__About this exercise__
Only the lines from the start of the entries up to and including the line with "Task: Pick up" should be written out, exactly as they stand.
(Input material Opens)
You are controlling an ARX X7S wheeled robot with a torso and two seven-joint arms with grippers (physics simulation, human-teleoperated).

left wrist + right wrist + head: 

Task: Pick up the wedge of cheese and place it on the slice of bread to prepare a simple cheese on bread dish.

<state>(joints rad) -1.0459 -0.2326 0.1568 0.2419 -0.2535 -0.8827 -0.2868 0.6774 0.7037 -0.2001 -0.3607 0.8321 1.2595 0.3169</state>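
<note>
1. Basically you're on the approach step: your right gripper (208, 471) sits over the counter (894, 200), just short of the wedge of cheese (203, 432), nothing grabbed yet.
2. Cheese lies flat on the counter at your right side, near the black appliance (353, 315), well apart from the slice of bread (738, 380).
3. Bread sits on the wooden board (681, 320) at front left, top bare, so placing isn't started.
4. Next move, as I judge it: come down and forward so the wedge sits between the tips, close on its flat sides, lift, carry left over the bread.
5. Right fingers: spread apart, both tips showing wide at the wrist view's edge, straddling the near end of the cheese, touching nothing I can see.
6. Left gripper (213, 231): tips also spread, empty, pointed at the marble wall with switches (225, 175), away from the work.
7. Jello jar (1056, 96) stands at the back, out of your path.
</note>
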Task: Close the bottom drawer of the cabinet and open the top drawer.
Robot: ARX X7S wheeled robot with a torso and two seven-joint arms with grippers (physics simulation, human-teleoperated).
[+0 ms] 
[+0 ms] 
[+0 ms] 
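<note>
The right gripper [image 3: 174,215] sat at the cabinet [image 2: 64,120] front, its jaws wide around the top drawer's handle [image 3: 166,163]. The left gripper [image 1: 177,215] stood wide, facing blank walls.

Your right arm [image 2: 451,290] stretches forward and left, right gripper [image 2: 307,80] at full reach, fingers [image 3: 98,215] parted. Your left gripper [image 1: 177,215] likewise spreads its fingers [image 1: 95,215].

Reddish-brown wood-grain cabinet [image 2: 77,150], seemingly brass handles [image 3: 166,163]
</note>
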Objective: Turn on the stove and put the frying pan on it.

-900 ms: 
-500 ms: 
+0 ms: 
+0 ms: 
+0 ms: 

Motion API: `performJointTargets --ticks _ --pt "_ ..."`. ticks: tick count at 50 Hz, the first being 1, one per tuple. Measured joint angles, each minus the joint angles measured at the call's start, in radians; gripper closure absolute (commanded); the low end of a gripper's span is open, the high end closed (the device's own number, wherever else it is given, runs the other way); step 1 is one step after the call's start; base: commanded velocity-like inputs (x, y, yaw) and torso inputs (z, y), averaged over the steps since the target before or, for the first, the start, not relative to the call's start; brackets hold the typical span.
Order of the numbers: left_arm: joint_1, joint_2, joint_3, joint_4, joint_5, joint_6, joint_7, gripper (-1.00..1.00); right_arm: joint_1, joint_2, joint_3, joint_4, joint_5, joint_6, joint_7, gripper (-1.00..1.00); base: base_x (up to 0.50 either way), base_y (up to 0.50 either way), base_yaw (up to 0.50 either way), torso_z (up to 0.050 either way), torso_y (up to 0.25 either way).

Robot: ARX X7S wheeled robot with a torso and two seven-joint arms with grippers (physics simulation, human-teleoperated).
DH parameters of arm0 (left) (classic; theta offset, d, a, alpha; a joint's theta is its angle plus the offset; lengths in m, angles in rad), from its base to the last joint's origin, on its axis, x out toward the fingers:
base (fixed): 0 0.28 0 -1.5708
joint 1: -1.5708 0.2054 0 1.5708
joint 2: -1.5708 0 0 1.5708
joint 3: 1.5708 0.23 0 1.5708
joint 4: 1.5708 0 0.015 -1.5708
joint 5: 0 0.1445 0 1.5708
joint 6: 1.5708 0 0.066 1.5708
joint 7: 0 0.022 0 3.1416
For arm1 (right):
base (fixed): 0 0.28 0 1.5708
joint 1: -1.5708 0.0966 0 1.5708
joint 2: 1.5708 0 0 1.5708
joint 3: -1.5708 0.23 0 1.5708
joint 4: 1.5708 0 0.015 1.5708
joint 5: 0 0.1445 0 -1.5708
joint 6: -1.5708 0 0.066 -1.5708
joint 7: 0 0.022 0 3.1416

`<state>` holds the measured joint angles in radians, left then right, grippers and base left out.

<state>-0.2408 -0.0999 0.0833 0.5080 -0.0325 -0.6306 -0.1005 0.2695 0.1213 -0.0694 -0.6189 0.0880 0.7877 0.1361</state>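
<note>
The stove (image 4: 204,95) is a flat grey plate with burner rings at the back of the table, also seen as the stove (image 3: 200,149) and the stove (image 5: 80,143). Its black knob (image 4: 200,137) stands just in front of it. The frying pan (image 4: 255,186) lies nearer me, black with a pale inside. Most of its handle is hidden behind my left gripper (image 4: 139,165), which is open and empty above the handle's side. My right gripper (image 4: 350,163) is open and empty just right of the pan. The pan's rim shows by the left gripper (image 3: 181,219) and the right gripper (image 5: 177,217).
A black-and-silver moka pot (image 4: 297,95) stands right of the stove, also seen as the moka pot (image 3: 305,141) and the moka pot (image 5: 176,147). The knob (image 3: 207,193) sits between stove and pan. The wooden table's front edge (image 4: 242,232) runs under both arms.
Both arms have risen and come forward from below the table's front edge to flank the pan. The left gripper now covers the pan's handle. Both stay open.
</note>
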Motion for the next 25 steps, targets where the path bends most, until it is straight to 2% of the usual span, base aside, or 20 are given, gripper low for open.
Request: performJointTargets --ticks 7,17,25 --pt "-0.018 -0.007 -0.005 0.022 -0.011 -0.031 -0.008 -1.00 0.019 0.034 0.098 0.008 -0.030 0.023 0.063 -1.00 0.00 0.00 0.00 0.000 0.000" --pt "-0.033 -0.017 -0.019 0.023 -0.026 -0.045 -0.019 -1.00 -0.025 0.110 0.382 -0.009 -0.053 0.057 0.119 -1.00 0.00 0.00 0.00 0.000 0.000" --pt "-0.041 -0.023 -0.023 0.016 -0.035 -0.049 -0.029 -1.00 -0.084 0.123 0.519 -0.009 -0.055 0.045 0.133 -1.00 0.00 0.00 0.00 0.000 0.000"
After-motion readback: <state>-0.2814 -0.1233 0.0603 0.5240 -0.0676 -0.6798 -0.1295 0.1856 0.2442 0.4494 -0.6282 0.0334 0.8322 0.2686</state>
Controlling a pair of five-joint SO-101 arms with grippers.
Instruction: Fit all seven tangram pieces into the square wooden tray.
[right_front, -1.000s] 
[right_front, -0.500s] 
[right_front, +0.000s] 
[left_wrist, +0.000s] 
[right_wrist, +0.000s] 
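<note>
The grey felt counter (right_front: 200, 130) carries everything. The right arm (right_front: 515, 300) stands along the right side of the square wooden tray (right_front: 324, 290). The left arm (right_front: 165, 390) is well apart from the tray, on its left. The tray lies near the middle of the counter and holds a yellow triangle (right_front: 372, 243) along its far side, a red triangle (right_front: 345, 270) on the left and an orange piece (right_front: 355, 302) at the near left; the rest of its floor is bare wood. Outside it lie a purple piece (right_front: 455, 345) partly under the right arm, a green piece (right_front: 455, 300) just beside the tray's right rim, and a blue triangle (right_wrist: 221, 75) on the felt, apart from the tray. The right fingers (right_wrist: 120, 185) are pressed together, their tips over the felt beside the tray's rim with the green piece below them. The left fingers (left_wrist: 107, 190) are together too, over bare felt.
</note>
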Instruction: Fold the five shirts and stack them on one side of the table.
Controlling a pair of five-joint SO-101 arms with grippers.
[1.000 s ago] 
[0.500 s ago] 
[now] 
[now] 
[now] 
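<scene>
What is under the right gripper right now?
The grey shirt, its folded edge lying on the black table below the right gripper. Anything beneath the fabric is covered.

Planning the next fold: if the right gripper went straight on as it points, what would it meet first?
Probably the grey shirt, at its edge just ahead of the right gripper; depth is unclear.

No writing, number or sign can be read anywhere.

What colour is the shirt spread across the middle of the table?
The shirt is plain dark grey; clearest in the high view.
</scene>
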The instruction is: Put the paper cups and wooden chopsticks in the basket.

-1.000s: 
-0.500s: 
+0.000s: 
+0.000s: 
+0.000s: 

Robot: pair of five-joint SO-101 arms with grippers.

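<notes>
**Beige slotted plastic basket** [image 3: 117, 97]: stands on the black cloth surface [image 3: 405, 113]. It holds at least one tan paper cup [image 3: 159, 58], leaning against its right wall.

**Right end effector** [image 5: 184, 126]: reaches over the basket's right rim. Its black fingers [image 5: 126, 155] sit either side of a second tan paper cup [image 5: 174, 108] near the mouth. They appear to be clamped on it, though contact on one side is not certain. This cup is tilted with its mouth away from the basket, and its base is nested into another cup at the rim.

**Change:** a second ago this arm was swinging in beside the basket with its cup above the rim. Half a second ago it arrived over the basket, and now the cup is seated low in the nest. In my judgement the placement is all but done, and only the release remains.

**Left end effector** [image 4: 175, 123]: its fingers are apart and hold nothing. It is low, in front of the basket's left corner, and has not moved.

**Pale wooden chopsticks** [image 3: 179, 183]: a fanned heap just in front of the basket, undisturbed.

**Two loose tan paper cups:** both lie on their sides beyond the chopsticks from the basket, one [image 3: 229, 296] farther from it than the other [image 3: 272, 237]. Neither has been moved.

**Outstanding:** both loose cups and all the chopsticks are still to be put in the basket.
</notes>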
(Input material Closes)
__Exercise result__
You are controlling an ARX X7S wheeled robot with a torso and two seven-joint arms with grippers (physics simulation, human-teleoperated).

left wrist + right wrist + head: 

Task: Pick up the wedge of cheese and place it on the slice of bread to prepare a simple cheese on bread dish.

This output is complete, and the exercise is done.